#### [WHAT TO WORK ON]
Scan the listing below for the string "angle" and copy each line where it turns up.

%%

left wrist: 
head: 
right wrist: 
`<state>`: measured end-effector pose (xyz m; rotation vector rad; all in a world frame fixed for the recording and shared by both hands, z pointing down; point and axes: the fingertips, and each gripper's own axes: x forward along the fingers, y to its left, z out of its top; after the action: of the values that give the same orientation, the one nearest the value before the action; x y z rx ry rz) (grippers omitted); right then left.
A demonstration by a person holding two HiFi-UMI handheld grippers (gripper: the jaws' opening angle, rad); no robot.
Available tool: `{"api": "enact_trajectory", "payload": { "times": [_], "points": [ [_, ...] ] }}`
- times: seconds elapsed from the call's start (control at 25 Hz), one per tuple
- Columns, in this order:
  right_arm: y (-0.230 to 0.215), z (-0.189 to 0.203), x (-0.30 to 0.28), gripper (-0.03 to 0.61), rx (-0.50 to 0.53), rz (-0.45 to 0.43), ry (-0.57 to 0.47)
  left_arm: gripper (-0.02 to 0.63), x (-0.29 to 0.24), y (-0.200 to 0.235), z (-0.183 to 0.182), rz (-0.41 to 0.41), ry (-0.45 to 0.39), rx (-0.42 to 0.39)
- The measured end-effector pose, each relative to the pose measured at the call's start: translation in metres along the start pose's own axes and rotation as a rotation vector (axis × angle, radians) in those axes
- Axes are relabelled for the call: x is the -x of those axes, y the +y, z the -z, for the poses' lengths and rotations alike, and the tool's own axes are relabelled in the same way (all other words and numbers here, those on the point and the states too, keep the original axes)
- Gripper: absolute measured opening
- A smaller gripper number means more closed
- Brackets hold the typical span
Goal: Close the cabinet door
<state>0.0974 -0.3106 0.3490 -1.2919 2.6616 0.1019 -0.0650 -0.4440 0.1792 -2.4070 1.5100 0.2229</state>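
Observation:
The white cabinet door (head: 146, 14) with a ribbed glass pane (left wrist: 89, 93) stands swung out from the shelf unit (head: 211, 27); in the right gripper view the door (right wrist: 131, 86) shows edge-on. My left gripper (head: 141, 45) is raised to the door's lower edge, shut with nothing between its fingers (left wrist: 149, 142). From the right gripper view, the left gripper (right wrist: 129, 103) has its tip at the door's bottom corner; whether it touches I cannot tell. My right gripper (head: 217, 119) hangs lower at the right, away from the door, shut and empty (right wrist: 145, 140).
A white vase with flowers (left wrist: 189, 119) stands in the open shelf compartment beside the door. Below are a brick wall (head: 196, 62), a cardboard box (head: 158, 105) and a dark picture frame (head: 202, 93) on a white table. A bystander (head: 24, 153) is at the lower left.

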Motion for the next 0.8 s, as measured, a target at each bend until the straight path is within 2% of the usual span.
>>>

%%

#### [WRITTEN ANSWER]
A demonstration by a person holding two HiFi-UMI handheld grippers (gripper: the jaws' opening angle, rad); no robot.
- The measured end-effector pose, each relative to the pose measured at the call's start: translation in metres along the start pose's own axes and rotation as a rotation vector (axis × angle, radians) in those axes

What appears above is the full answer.